Abstract

English Medium of Instruction/Content and Language Integrated Learning (EMI-CLIL) is on the increase at the tertiary level. As for Japan, EMI has been promoted at university since the 2000s. In a previous study, Tsuchiya and Perez Murillo (Comparing the language policies and the students’ perceptions of CLIL in tertiary education in Spain and Japan. LACLIL, 8(1), 25–35, 2015) identified different rationales behind EMI lectures in Europe and Japan: in Europe, the strategy seems to be proactive to realise the EU’s multilingual policy, whereas in Japan, it is a more reactive strategy to provide professionals with English proficiency for economic purposes. In this chapter, we further investigate how prospective teachers frame the practices of EMI-CLIL, adapting the concept of transnational social transformation to the translingual context of EMI-CLIL (Duff, Transnationalism, multilingualism, and identity. Annual Review of Applied Linguistics, 35, 57–80, 2015; Vertovec, Transnationalism. London: Routledge, 2009). We report on a four-year research project of EMI-CLIL at a Spanish and a Japanese university, focusing on students’ use of languages in daily life and their perceptions of EMI-CLIL in the two sites, which are located in Madrid, Spain and Kanagawa, Japan. A questionnaire survey was conducted from 2013 to 2016 in both countries, and 500 respondents contributed to the study in total (408 students in Spain and 92 in Japan). The results from the students’ responses, which were obtained through a thematic analysis, show their ambivalent attitudes towards EMI-CLIL. On the one hand, they desire to be bi/multilinguals, but on the other, they are concerned about not knowing content in their mother tongues.

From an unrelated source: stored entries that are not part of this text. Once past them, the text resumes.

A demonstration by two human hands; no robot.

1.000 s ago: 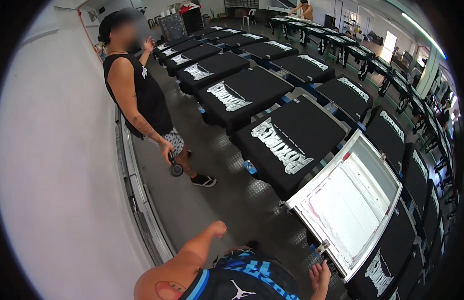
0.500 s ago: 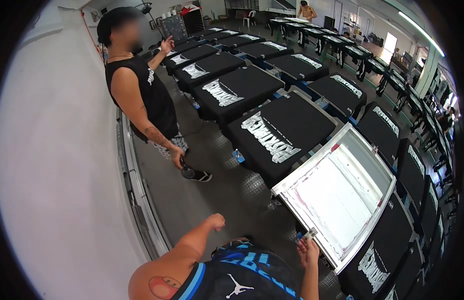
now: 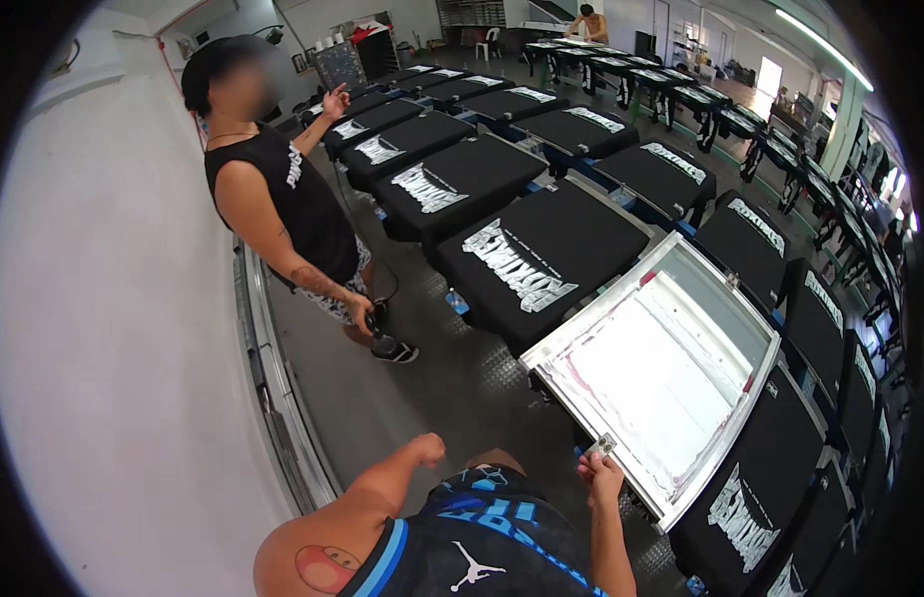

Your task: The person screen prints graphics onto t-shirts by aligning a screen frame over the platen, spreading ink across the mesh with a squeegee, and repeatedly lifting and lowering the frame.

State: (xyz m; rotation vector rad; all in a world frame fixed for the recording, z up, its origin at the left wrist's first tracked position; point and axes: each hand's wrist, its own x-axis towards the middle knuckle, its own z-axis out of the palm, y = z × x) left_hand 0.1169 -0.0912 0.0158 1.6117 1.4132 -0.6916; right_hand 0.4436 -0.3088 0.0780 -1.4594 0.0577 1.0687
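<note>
A white-framed printing screen lies tilted over one of the pallets at the right of centre. My right hand is closed at the metal bracket on the screen's near left edge, its fingers against it. Out over the floor at lower centre, my left hand is curled closed and touches nothing; whether anything is inside it cannot be seen. Black shirts with white lettering are spread on the pallets beside the screen, one beyond it and another to its right.
A person in a black sleeveless top stands at the left by the white wall, a dark round tool in one hand. Rows of shirt-covered pallets run to the back, where another person leans over a table.
My right hand has come up from below the bracket and closed at it. The view has shifted, and the standing person has raised one hand and moved the tool slightly right.
</note>
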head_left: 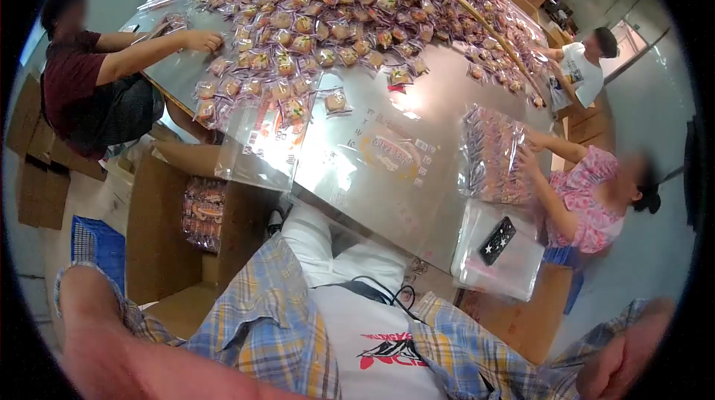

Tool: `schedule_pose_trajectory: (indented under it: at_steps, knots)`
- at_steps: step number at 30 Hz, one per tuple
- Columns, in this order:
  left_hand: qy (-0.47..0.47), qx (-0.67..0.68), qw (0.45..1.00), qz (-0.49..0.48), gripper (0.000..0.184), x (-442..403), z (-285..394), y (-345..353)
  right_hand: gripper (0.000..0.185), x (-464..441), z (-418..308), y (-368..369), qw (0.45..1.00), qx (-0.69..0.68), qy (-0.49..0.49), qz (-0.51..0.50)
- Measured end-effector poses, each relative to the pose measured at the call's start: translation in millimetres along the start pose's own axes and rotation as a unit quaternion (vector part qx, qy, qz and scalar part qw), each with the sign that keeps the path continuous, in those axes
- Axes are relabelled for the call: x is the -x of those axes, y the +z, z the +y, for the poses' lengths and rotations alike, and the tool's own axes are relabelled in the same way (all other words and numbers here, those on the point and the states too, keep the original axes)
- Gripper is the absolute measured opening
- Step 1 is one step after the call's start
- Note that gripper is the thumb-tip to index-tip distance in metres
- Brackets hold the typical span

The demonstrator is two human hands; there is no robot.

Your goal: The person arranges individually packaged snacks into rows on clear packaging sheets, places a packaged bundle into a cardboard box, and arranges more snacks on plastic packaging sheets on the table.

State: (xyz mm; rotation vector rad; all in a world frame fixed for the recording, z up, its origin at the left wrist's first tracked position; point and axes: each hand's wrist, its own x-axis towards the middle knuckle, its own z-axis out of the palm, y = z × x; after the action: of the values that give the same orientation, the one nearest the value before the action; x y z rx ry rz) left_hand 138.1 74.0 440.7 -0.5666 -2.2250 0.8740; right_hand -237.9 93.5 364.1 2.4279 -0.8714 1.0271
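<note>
Both hands are out of frame, can't tell grip or opening. Printed clear bag [257, 154] is on the metal table's [447, 76] near-left edge by wrapped cakes [284, 65]; probably slippery, so pinch firmly.

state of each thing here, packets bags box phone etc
Wrapped packets: mostly heaped on the table
Filled bag: packed with packets, held by the person in pink
Printed clear plastic: spread flat on the table
Cardboard box: open, with a packed bag inside
Phone: lying on clear bags, screen state unclear
Pole: lying across the packets
Blue crate: beside the box, contents unclear
Wearer's hands: out of view
</note>
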Motion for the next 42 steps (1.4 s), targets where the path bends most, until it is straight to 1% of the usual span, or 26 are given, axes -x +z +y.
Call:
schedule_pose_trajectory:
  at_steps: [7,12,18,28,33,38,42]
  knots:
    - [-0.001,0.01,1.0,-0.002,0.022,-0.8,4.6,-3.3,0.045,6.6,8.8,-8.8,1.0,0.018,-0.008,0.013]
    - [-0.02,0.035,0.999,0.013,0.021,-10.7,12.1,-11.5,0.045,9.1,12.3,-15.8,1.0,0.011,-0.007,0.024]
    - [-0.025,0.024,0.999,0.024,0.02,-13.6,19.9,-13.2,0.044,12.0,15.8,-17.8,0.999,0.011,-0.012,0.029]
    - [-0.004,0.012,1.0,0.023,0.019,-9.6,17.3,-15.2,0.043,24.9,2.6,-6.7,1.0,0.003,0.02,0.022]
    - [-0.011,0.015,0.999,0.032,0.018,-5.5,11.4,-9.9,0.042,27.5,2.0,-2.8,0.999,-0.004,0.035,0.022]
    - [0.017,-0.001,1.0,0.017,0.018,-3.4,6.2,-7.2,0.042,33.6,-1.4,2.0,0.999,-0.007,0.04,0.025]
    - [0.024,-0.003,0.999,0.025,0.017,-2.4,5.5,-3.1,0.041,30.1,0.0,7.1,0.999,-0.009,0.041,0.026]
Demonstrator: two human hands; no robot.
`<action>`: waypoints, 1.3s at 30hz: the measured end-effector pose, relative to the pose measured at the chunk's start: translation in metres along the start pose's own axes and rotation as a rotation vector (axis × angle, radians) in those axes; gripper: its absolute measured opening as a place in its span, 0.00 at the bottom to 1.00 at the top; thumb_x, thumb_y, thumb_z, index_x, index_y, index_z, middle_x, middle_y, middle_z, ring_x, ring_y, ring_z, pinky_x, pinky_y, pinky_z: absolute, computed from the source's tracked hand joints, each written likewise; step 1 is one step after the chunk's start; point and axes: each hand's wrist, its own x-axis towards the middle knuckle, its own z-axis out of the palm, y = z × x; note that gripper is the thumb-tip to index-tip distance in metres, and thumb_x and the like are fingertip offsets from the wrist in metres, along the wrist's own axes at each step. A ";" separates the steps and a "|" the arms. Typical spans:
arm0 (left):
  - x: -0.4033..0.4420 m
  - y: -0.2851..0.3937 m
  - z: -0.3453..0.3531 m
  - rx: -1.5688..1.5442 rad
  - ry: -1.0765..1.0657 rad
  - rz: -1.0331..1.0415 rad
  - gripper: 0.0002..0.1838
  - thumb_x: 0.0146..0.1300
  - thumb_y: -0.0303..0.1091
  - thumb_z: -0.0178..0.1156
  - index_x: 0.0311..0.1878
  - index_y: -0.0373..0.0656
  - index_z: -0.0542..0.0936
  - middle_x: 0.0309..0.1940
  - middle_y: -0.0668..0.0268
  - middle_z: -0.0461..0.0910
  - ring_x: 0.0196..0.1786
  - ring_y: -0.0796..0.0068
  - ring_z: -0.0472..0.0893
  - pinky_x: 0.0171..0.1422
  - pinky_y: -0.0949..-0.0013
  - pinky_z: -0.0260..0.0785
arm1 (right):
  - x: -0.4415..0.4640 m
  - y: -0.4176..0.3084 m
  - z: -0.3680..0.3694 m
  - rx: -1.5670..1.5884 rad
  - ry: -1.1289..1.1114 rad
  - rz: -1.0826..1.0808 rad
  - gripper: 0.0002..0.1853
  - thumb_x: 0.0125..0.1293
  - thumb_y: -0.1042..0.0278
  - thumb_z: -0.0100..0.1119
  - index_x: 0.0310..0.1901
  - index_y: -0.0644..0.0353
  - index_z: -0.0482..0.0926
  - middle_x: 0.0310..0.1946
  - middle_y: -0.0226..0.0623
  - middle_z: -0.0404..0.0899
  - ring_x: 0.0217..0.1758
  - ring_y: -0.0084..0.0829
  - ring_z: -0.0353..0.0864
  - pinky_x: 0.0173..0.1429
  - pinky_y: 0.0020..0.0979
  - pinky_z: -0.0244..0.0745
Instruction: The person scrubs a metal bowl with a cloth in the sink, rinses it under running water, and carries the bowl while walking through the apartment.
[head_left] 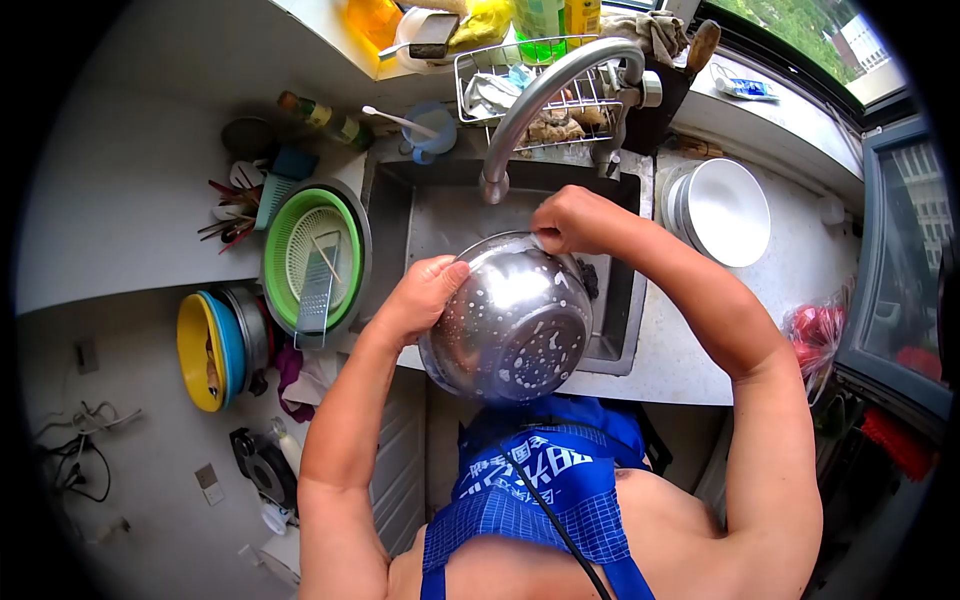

There are also some differences in the attitudes to EMI-CLIL between the Japanese and Spanish students. Most of the Japanese respondents commented that EMI-CLIL improve their English skills, while the Spanish students tended to emphasise the importance of being plurilingual, relating to their experiences in bilingual schools and their future career as bilingual teachers. Their voices seem to reflect the diverse realities of EMI-CLIL in the distinct situations and the different translingual social formations in individuals.